◆ **Work instructions**
Stop after the line containing "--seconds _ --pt": print each line exactly from the first line of the listing up to that point.

◆ **Supplied records**
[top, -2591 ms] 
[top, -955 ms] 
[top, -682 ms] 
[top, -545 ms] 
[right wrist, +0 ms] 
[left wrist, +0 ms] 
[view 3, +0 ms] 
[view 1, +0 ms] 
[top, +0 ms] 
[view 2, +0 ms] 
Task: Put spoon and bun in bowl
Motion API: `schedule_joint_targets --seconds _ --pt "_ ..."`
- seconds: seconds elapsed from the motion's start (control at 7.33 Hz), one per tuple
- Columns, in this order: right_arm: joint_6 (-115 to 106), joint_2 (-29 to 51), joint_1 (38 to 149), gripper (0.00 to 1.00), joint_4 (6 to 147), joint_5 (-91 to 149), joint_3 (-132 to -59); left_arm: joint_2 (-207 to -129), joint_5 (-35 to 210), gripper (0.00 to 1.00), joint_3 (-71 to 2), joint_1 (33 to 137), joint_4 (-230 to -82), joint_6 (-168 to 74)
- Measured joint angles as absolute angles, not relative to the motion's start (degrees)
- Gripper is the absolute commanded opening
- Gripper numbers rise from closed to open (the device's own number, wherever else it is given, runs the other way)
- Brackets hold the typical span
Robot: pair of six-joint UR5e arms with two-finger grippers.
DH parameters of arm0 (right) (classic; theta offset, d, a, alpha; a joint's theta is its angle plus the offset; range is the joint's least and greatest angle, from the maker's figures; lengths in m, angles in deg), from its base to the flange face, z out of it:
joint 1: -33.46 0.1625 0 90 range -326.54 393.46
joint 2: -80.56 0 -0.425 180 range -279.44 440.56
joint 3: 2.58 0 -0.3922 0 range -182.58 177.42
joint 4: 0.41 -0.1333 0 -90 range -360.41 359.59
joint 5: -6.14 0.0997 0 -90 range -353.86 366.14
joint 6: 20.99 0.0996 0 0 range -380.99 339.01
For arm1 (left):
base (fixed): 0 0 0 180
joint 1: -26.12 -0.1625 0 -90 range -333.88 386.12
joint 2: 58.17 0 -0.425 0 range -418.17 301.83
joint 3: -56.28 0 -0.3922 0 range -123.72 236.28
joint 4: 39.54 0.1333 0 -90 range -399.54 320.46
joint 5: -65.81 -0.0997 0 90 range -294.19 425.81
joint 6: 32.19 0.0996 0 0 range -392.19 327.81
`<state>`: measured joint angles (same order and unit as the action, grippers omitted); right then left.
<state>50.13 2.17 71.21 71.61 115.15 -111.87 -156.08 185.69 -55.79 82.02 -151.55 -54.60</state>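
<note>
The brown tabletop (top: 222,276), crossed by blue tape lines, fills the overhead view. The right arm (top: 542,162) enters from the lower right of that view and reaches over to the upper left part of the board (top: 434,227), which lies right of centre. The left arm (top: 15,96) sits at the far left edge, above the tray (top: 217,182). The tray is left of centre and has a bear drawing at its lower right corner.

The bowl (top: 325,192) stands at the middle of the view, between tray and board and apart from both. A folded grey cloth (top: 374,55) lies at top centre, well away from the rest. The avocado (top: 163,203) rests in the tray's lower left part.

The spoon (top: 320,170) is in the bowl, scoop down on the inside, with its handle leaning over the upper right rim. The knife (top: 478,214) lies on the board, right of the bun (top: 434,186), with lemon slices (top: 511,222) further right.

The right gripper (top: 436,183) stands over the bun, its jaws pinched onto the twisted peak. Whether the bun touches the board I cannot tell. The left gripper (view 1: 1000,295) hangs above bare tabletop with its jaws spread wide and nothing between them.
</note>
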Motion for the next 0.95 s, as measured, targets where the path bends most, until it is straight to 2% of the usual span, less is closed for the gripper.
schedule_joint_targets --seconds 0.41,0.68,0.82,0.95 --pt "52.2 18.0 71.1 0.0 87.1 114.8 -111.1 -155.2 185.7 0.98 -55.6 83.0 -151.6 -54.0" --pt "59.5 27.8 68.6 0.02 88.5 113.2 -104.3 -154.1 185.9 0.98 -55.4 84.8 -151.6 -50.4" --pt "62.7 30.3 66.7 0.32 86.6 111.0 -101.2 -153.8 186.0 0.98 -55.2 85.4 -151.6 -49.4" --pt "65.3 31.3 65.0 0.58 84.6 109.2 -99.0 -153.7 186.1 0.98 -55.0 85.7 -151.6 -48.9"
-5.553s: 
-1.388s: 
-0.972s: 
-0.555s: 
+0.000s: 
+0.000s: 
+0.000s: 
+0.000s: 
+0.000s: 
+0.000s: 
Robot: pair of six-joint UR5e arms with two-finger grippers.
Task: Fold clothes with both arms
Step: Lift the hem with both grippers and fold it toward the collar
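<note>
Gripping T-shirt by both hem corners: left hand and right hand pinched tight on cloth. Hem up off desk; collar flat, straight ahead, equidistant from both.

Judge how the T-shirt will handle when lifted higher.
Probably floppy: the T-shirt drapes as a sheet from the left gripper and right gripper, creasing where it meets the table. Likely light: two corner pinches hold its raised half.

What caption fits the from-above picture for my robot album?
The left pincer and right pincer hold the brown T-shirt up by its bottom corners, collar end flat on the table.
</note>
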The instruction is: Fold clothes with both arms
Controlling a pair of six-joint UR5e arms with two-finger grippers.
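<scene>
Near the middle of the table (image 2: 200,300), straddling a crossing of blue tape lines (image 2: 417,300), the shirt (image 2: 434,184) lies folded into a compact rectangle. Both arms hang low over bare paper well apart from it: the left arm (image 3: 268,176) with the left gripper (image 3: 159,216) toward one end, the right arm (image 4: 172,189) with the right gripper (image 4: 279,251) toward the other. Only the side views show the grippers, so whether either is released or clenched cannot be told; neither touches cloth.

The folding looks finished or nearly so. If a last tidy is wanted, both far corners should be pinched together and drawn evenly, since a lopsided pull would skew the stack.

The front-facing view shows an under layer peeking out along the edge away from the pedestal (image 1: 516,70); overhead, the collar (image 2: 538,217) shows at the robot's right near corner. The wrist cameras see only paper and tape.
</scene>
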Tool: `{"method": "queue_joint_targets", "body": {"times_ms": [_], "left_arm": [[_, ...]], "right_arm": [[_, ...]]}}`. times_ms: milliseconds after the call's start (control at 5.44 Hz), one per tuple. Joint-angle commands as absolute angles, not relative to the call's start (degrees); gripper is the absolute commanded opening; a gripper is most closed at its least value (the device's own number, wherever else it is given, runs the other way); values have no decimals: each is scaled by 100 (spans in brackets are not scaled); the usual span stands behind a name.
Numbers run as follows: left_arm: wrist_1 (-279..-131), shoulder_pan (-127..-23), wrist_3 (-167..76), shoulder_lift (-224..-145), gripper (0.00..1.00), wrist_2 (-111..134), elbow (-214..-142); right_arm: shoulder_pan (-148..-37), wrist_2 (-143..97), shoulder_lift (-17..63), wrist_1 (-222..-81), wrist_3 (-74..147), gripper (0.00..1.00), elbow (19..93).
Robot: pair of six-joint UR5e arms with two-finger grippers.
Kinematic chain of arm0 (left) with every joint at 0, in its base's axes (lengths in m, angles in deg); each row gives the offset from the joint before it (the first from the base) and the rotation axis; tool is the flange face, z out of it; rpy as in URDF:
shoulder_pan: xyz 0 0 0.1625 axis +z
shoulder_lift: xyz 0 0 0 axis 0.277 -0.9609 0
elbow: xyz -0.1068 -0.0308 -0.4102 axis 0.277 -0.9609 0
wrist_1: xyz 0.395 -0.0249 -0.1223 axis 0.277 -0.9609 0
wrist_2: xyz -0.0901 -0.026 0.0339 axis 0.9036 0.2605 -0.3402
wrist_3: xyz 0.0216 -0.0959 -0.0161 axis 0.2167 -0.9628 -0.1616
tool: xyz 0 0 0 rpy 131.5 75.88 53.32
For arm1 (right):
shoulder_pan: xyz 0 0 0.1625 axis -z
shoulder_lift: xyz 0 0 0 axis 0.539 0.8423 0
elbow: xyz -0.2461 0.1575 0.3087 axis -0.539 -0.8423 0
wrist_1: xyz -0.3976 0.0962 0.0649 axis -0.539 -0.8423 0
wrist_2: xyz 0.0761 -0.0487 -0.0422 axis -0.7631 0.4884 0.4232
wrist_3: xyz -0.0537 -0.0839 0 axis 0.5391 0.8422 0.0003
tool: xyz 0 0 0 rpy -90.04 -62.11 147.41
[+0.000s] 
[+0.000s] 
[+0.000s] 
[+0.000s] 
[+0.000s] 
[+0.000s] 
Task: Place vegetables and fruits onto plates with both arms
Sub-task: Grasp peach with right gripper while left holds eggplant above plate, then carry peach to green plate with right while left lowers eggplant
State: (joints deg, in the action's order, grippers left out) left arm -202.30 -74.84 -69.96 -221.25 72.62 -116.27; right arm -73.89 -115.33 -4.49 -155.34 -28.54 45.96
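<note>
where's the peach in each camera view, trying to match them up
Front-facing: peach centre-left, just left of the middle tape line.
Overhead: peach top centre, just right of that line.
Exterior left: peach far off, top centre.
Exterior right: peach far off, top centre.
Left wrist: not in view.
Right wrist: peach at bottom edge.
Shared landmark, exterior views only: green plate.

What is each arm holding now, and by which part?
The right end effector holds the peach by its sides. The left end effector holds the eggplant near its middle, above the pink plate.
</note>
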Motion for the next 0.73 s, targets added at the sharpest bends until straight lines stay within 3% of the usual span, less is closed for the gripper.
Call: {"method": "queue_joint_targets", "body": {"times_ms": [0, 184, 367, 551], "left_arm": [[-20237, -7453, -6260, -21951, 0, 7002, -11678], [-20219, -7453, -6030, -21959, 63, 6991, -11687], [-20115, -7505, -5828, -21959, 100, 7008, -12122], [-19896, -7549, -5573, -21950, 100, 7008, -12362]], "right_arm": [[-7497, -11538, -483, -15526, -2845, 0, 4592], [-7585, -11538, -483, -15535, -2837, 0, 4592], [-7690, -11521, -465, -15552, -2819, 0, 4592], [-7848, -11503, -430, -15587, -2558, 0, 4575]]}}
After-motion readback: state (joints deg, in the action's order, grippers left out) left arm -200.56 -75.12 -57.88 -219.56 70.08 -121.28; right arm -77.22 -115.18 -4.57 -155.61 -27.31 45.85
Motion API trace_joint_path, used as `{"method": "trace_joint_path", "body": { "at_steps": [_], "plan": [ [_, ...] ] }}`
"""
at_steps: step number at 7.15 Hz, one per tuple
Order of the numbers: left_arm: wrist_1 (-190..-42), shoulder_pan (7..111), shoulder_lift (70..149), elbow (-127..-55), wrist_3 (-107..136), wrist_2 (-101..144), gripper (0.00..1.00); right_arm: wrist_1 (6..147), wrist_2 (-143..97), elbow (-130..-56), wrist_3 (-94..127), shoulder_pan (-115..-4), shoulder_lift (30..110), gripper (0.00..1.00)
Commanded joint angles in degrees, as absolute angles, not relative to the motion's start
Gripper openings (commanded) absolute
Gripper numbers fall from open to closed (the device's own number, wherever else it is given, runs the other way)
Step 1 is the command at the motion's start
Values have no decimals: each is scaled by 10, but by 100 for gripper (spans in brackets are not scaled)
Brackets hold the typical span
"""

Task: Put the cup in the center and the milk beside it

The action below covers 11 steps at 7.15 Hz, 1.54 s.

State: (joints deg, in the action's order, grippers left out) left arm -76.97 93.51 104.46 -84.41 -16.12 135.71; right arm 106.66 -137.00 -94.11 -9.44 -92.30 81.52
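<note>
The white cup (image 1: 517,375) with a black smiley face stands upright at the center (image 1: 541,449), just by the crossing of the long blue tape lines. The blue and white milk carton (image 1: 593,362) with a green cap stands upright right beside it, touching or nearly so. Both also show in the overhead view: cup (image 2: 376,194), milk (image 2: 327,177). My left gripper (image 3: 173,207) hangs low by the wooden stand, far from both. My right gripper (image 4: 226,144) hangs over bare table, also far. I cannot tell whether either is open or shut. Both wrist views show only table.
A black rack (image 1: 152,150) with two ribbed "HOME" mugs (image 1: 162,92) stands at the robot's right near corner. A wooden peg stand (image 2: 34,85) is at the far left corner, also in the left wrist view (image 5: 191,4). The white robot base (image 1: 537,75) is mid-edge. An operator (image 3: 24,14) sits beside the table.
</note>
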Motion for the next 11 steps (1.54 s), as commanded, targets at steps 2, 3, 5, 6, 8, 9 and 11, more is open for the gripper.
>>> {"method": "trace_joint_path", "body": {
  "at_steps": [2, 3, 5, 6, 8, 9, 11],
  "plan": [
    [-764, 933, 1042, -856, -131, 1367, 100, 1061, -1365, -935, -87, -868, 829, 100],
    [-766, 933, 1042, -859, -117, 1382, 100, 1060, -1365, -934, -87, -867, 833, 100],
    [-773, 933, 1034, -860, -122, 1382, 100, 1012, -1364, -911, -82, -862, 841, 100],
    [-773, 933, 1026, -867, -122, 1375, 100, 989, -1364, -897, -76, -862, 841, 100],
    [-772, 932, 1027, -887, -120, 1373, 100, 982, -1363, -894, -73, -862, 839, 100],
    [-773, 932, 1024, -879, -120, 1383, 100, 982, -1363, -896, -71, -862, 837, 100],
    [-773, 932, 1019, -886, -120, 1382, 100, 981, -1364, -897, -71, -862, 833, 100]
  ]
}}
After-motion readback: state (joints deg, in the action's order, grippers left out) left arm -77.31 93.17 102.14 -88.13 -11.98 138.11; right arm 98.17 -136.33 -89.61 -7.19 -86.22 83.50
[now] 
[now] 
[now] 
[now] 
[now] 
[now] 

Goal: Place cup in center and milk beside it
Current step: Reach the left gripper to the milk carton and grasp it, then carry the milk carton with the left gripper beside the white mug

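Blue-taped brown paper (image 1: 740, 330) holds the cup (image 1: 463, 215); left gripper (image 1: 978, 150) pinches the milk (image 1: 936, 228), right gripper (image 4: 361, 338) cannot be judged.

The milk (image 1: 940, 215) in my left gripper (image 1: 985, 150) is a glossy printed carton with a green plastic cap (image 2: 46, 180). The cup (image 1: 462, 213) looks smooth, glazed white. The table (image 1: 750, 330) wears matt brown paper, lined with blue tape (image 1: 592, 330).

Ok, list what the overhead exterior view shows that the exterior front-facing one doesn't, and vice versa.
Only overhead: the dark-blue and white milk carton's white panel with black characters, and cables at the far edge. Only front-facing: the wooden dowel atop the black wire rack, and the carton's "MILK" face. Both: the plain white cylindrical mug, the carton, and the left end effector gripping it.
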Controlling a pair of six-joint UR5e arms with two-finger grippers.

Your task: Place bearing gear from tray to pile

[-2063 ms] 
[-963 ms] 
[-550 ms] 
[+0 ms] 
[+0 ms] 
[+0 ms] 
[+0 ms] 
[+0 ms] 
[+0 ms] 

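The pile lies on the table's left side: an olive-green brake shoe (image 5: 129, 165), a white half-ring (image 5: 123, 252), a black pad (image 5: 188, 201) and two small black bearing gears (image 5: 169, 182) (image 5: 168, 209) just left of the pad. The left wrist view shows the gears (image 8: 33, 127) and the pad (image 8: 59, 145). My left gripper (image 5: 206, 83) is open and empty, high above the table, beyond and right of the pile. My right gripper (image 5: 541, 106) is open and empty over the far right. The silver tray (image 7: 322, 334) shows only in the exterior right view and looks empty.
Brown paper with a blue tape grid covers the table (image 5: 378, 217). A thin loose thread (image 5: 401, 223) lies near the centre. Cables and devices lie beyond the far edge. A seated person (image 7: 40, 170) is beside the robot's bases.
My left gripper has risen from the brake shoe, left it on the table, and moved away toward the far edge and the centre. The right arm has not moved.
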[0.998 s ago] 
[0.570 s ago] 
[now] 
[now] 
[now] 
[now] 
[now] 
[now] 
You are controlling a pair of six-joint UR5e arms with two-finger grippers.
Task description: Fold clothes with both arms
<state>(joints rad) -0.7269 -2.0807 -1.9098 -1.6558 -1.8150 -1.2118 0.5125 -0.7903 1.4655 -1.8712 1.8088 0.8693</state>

◆ **Solution**
[top, -2591 ms] 
[top, -955 ms] 
[top, -682 ms] 
[top, -545 ms] 
[right wrist, +0 ms] 
[left wrist, +0 ms] 
[view 3, +0 ms] 
[view 1, +0 ms] 
[top, +0 ms] 
[view 2, +0 ms] 
Task: Put spoon and bun in bowl
Motion API: `schedule_joint_targets --seconds _ --pt "_ ..."`

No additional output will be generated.